Thanks! Yup, earlier I was looking at Home Depot's site to see a bit their pricing for the hex nuts. That's probably what I'm gonna go for.


----------



## dannytsg (Jun 16, 2013)

Yeah. Hex nuts are a good all rounder really as they are relatively inexpensive and have enough weight to pack a punch if you intend to hunt with them. Just make sure you always load them into your slingshot flat edge back so that they don't shoot off at awkward angles.

Welcome to the forums :d


----------



## Imperial (Feb 9, 2011)

may as well walk over to Charles place and have him show you where to source and how cast some lead.


----------



## mr. green (Nov 3, 2012)

I'm assuming you're talking about Vancouver, BC. I order mine from Simple Shot (Nathan Master) and have them shipped to Point Roberts (USA border). I pick them up at the parcel depot. Depot charges around $2.50-$3.50 depending on which depot you use and the size/weight.


----------



## Charles (Aug 26, 2010)

jonathanfv said:


> Hey! I was wondering, is there anyone on this forum who lives in the region of Vancouver? I'd like to find 1/2" steel balls, or lead shots, but I'm not sure where I can get them. I emailed a company who advertised they were selling bearings, and a hunting store to ask if they were selling lead balls.
> 
> People from Vancouver, where do you buy your hunting ammo? I saw many places online, but the shipping is very expensive, it pretty much doubles the cost.
> 
> Thanks to anyone who can help with that.


If you ever get over to Victoria, we could cast up a batch. Bring all the scrap lead you can scrounge ... fishing weights, skin diving weights, wheel weights, lead roofing flashing, etc. Or use cast lead cylinders, which you can easily do yourself:

http://slingshotforum.com/topic/13778-cast-hunting-ammo-with-simple-wooden-mold/

PM me if you want to come over.

Cheers ..... Charles


----------



## jonathanfv (Aug 29, 2012)

Wow, thanks a lot for the invitation Charles. If I can come by Victoria, I most definitely will get in touch with you! By the way, you make great instructional videos.

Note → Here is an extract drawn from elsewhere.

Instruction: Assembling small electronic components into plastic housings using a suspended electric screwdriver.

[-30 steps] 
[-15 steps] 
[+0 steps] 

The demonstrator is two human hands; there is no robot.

Thanks for the advices, everybody!  For now, I will use hex nuts. And I have to practice my accuracy a lot, too! Some of you guys' abilities are plain scary!


----------



## jonathanfv (Aug 29, 2012)

Mr. Green, how much would you say it costs you in total for buying a batch of ammo from Simple Shot?


----------



## mr. green (Nov 3, 2012)

jonathanfv said:


> Mr. Green, how much would you say it costs you in total for buying a batch of ammo from Simple Shot?


Simple Shot sells them for $7.50/two pounds. For 1/2 steel that would be around 106 pieces (53pcs/lbs). When I order from them, I make sure my total order is at least $100 so I get free shipping, plus I only order when they have a special (like 20% off during father's day or 20% off for taking a survey..... etc). The parcel depot at Point Roberts charges around $3.50 (larger package). While I'm at Point Roberts, I might as well fill-up my tank of gas (it's cheaper than the lower mainland). I hope this gives you an idea how much.


----------



## jonathanfv (Aug 29, 2012)

It does, thank you!


----------